What the task asks: When you reproduce the data, keep every word exactly as it stands and leave the pictures out.

Exercise data below:

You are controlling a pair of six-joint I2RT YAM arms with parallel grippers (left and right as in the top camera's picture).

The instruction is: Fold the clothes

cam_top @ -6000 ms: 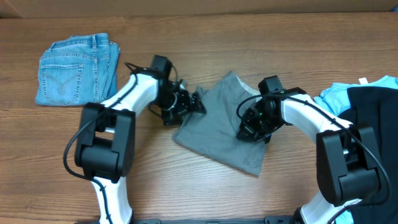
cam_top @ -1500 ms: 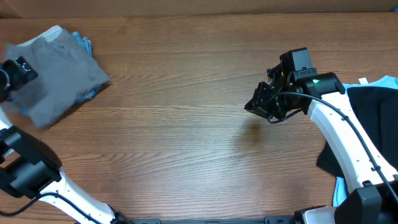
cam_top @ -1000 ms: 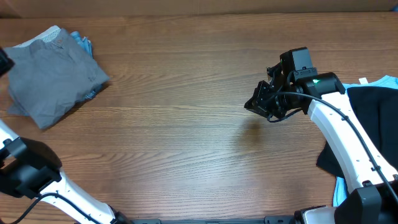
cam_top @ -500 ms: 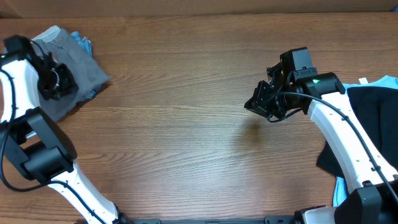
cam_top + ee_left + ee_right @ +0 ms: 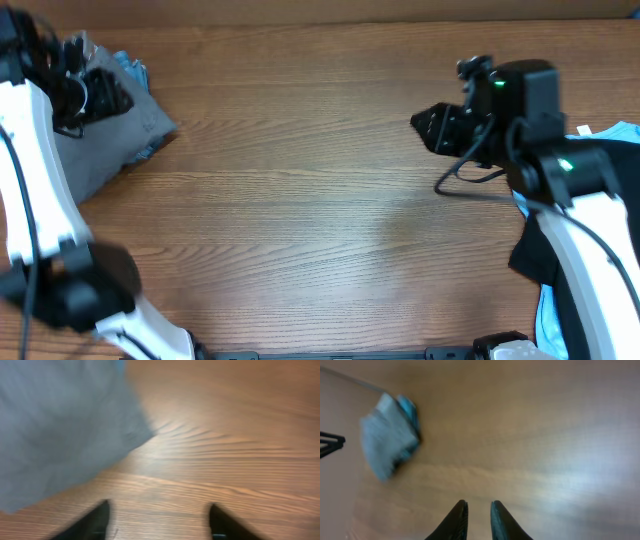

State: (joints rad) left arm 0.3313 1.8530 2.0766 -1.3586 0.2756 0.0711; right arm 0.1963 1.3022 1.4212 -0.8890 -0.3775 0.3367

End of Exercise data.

Problem solution:
You are controlling a pair of six-joint I2RT YAM arms with parallel grippers (left and right as in the top camera's picture).

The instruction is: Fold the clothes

cam_top @ -6000 ms: 
cam_top @ -1500 ms: 
cam_top @ -1000 ms: 
cam_top @ -500 ms: 
cam_top + ee_left + ee_right @ +0 ms: 

State: (joints rad) left arm 0.3313 1.8530 2.0766 -1.3586 0.2756 0.0711; right arm 0.1963 1.3022 1.4212 -0.8890 -0.3775 0.3367

No more work remains in this exercise.